A significant increase in airstrikes is battering Kyiv and other cities using missiles and explosive drones, causing mounting civilian casualties, damaging buildings and exhausting residents.

“The enemy," said Lt. Gen. Vasyl Maliuk, head of Ukraine’s SBU security service, “is trying to sow terror."

Ukraine, meanwhile, is stepping up efforts to weaken Russia’s ability to fight by striking far from the front lines. Long-range drones relentlessly target Russian military equipment and production facilities inside Russia, inflicting 15 times the cost of the drones, according to Syrskiy. Shorter-range craft are taking on a growing role striking ammunition and fuel stores close to the front lines.

Early Thursday, Ukrainian forces said they had struck a military store in the occupied eastern region of Donetsk, destroying guided-missile and rocket-artillery ammunition.

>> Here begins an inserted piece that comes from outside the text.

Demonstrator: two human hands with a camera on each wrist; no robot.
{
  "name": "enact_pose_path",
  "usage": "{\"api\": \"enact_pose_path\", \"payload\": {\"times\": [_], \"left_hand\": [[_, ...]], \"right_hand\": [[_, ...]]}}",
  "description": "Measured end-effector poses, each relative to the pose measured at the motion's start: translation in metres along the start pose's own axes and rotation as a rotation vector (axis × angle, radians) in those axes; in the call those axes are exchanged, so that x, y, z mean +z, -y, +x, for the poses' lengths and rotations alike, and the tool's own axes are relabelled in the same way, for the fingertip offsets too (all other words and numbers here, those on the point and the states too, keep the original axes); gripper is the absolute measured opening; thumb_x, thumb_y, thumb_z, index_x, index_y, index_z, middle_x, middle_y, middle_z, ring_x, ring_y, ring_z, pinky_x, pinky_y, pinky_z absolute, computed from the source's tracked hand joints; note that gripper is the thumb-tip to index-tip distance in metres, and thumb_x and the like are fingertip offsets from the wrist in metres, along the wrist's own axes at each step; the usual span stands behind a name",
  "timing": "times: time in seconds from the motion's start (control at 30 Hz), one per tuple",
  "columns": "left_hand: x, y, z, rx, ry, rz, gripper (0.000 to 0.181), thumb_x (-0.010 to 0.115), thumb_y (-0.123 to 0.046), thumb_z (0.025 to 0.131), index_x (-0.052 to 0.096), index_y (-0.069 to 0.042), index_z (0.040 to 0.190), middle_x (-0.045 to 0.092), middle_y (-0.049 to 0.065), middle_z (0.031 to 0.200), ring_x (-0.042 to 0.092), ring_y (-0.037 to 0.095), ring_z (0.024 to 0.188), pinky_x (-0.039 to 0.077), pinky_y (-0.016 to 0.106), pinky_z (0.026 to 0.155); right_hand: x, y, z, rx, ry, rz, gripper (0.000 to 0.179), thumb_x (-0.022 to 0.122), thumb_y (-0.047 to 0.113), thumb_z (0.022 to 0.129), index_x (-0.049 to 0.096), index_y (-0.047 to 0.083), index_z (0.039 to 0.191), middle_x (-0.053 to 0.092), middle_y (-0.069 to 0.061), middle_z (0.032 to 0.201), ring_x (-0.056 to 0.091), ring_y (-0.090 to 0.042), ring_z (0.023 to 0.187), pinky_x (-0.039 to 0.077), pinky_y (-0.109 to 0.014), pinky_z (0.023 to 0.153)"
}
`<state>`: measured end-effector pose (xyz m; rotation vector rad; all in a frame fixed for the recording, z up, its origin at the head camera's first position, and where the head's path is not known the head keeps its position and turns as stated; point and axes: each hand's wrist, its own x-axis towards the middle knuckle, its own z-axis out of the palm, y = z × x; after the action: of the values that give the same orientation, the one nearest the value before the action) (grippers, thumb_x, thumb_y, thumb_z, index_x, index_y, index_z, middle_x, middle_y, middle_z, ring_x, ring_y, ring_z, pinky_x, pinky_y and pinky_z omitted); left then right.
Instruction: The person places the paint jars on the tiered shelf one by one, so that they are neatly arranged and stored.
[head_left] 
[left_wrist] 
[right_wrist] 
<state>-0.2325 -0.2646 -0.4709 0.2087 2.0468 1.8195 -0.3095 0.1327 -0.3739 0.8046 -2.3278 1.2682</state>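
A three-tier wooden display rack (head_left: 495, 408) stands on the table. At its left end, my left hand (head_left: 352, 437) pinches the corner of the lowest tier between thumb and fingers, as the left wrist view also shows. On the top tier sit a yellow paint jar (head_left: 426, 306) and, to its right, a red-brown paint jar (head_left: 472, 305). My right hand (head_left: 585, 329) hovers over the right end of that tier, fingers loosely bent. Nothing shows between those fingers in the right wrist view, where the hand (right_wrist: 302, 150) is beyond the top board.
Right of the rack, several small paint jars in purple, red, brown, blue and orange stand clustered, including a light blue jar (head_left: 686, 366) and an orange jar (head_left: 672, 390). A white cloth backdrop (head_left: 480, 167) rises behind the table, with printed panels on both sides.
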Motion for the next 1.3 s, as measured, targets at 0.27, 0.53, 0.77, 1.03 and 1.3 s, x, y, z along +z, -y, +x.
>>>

Officials from the SBU cataloged a series of long-range strikes in recent days. On Tuesday, Ukrainian drones hit a factory in Izhevsk that produces air-defense systems and drones. Explosive craft destroyed an air-defense system and three helicopters in occupied Crimea on June 28, a day after drones destroyed two Russian Su-34 fighter-bombers.

Ukraine is also targeting Russian military commanders and scientists using both strikes and assassinations.

The Russian Defense Ministry said Thursday that the deputy commander of its navy, Maj. Gen. Mikhail Gudkov, had been killed in Russia’s Kursk region, which is across the border from Sumy. Unofficial Ukrainian and Russian social-media channels earlier reported that he had been killed in a missile strike on a command post.